_PROBLEM TO SOLVE_: Restate word for word the entries below, starting at the line with "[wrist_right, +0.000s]" and ending at the line with "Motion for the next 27". Keep both end lines and omit the pictures.

[Records excerpted from a collection]
--------------------------------------------------
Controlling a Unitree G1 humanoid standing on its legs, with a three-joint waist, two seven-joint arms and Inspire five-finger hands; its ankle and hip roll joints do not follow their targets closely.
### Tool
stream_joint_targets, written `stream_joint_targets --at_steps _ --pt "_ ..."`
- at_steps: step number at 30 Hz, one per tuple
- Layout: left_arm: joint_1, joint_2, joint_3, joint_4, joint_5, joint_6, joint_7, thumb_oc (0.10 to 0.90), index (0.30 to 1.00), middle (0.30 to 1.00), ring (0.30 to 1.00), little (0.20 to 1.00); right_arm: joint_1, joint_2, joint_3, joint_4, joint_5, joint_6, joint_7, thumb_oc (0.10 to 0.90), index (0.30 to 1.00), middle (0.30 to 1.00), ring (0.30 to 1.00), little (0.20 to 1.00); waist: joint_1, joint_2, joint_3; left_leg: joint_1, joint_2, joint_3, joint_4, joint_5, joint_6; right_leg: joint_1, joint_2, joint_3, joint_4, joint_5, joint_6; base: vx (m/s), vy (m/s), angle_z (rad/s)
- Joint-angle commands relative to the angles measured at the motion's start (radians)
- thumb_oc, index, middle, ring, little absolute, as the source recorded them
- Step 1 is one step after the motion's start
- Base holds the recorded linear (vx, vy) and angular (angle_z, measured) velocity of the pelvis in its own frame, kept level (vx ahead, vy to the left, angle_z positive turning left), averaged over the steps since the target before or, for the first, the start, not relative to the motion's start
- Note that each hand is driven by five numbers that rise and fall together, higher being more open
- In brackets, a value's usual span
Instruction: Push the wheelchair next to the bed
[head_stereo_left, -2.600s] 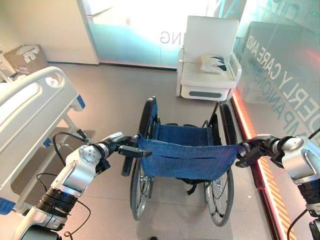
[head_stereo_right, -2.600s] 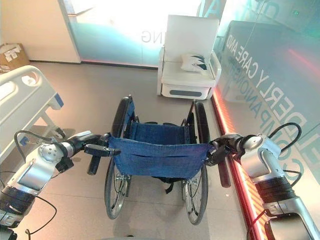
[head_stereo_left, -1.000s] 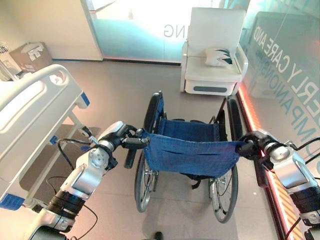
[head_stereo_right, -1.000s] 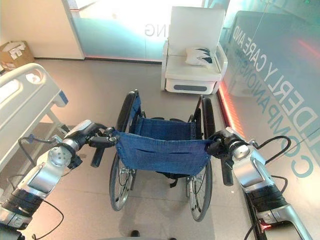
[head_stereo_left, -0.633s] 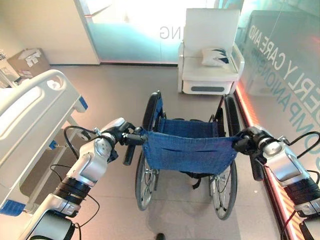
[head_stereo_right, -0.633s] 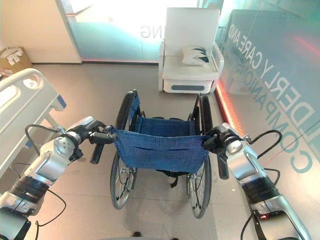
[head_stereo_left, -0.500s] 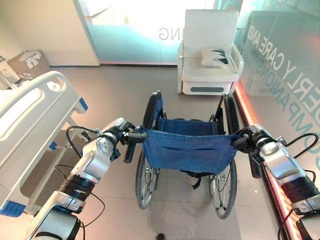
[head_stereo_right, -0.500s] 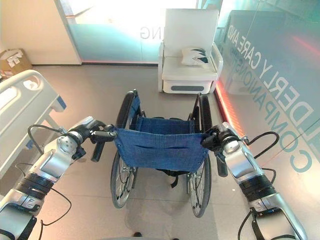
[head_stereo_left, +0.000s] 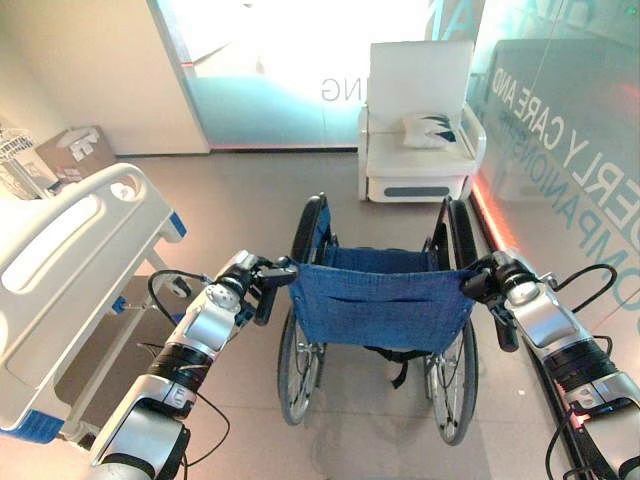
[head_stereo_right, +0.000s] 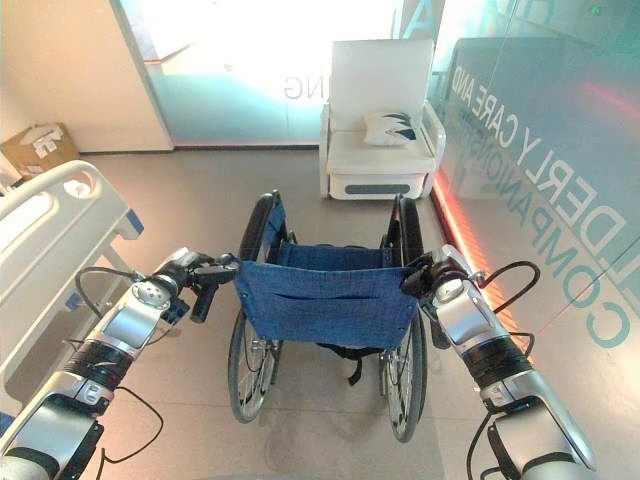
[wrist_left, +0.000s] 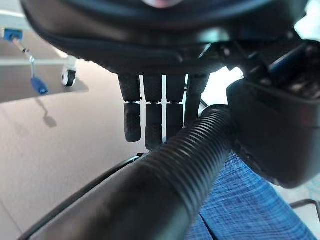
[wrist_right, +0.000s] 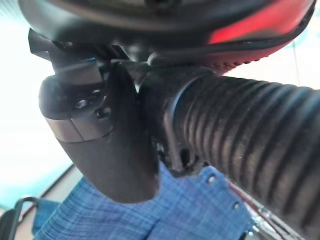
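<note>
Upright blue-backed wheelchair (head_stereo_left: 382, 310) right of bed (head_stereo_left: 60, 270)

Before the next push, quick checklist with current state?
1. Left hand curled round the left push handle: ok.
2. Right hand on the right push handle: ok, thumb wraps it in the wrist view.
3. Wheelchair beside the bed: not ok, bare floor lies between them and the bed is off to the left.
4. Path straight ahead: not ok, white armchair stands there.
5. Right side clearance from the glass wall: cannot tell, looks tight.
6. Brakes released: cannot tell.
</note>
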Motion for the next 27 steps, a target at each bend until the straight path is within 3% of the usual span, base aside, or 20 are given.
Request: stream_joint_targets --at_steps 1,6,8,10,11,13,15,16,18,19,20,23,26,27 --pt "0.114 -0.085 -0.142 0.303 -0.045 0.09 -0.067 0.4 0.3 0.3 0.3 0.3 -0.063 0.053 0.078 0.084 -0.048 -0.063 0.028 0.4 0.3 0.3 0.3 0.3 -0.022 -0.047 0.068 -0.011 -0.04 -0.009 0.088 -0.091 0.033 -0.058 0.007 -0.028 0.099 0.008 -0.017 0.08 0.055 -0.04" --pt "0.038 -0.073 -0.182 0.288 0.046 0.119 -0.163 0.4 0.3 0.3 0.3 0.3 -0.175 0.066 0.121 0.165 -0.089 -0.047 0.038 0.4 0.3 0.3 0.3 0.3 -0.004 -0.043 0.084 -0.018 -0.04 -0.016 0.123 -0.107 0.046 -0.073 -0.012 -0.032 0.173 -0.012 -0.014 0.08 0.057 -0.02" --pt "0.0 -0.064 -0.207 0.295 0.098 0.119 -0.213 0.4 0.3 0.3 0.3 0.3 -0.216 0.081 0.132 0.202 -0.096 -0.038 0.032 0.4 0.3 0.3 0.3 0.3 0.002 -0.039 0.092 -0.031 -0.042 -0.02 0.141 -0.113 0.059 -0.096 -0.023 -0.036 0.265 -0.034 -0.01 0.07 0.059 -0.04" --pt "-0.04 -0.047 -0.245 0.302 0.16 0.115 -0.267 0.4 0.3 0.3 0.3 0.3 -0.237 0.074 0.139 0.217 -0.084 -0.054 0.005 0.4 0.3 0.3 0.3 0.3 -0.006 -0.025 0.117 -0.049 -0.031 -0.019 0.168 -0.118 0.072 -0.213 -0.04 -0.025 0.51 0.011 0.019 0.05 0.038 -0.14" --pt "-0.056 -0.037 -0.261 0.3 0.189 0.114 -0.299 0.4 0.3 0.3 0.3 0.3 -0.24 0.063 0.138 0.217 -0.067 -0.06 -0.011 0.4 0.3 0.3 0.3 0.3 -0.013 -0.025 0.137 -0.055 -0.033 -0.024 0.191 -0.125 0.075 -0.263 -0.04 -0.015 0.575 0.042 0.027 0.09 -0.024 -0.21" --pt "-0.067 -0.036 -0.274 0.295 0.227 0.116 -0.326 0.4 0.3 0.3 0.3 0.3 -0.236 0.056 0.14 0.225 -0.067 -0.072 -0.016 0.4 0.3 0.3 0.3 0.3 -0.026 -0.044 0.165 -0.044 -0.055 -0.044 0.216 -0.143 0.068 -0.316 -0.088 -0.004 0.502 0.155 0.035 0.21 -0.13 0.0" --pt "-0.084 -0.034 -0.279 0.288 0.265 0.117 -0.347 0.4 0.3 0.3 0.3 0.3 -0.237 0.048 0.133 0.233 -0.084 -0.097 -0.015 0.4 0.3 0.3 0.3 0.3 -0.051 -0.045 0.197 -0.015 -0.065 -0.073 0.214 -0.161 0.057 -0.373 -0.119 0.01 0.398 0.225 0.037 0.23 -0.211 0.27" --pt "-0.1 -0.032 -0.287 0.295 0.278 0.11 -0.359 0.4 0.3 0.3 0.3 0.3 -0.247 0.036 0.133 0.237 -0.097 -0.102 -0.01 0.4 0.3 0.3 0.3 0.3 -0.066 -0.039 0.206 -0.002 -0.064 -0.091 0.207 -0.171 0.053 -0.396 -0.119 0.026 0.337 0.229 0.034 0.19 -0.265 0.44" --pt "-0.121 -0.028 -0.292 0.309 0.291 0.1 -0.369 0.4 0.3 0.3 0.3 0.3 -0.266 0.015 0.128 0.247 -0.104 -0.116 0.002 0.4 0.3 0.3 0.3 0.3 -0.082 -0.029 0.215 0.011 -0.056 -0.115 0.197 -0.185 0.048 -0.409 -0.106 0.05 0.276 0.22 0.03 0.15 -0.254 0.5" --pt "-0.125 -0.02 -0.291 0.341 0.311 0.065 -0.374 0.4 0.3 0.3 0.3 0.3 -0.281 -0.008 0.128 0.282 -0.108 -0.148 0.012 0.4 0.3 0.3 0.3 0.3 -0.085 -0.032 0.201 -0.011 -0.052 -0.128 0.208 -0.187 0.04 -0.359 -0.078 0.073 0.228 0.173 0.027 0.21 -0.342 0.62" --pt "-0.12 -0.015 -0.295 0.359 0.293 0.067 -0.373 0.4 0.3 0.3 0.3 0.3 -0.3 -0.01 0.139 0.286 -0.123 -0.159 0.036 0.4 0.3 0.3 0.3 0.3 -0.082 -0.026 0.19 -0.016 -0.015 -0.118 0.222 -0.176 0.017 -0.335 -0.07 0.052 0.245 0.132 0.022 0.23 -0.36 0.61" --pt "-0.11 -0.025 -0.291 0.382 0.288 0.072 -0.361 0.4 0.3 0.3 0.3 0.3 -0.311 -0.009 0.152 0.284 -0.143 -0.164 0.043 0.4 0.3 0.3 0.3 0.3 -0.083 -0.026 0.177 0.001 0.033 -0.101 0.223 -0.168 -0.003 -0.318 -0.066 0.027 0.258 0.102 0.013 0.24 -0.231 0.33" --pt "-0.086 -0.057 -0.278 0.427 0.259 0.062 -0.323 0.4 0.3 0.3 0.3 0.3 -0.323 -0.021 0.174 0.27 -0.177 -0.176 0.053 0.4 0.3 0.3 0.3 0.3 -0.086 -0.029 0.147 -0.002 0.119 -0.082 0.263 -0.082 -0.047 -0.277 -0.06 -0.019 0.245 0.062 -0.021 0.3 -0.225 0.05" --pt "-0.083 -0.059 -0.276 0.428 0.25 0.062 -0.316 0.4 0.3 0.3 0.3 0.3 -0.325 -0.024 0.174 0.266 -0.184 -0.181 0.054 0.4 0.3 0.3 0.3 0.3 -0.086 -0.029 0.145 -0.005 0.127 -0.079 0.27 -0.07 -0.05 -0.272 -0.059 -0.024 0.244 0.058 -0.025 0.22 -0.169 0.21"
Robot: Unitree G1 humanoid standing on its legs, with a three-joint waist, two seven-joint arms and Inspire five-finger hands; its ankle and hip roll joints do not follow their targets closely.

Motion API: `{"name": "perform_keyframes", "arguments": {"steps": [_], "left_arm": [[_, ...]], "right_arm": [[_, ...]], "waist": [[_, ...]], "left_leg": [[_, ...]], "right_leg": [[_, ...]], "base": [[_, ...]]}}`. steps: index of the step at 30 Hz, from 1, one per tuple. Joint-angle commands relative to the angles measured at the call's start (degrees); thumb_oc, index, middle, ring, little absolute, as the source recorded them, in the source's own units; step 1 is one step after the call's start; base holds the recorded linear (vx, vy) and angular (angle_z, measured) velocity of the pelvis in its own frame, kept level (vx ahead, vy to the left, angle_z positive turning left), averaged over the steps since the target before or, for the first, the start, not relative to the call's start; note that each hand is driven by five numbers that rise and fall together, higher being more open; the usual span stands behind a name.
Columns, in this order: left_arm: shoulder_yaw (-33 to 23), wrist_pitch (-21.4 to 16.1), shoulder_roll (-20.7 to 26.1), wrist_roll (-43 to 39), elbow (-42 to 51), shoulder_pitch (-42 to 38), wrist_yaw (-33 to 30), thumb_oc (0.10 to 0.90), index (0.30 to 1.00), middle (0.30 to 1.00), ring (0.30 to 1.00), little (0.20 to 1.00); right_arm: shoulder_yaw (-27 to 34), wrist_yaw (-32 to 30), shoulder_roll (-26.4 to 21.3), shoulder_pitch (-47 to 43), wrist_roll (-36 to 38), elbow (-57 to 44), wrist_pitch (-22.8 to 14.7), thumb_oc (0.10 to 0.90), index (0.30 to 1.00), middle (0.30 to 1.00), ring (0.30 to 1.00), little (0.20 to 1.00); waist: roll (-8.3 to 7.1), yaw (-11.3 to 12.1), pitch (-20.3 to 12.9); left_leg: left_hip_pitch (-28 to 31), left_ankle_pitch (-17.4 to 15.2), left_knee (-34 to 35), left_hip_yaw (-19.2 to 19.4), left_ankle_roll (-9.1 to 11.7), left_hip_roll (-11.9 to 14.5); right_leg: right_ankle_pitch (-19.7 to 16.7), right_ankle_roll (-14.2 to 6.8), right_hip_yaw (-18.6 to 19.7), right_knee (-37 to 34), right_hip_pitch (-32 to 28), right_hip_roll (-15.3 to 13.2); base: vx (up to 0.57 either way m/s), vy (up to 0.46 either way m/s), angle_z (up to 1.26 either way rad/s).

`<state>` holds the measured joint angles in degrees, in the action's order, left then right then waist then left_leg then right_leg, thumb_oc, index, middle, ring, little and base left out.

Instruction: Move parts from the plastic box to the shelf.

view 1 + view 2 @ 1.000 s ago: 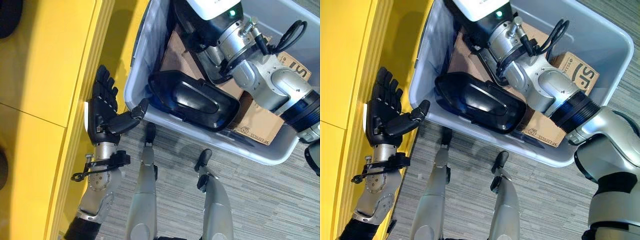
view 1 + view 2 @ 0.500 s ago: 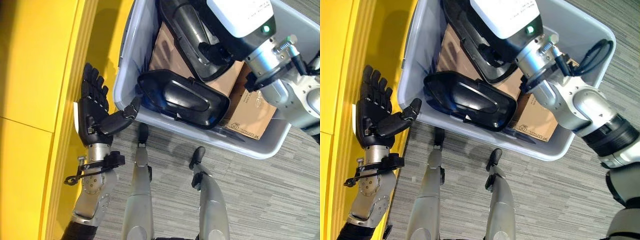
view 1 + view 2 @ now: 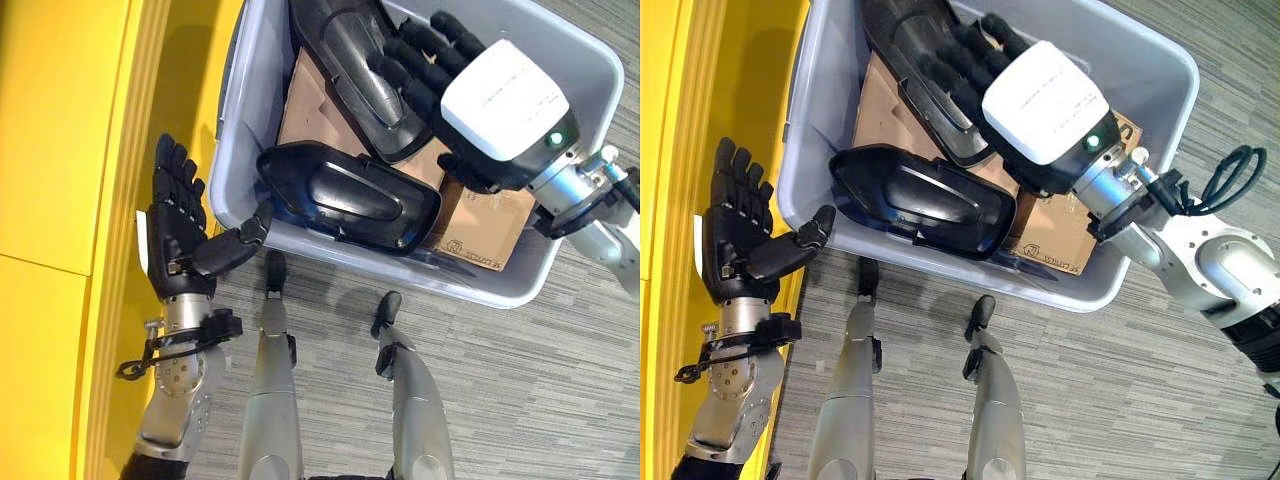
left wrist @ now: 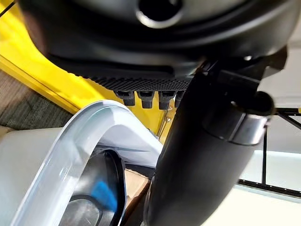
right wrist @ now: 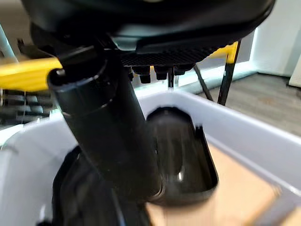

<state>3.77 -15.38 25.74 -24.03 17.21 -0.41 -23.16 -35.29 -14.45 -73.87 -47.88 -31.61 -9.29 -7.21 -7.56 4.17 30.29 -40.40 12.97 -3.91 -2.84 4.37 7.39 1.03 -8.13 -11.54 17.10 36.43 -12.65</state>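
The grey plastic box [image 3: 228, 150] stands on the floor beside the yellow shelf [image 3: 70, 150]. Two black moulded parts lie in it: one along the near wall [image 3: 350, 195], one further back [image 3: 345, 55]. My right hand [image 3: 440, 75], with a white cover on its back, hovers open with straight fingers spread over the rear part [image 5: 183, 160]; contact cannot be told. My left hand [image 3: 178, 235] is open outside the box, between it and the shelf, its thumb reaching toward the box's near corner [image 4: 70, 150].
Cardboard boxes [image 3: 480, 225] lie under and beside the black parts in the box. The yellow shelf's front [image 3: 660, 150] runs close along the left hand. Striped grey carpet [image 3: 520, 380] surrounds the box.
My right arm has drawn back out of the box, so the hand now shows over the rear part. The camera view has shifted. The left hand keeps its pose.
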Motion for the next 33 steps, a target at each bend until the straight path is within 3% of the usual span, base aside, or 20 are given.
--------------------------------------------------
_TASK RESULT_:
[wrist_right, +0.000s] 
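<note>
Upright blue-backed wheelchair (head_stereo_left: 382, 310) right of bed (head_stereo_left: 60, 270)

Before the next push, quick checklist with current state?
1. Left hand curled round the left push handle: ok.
2. Right hand on the right push handle: ok, thumb wraps it in the wrist view.
3. Wheelchair beside the bed: not ok, bare floor lies between them and the bed is off to the left.
4. Path straight ahead: not ok, white armchair stands there.
5. Right side clearance from the glass wall: cannot tell, looks tight.
6. Brakes released: cannot tell.
</note>
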Motion for the next 27 steps, a target at each bend until the straight path is within 3% of the usual span, base aside, or 20 are given.

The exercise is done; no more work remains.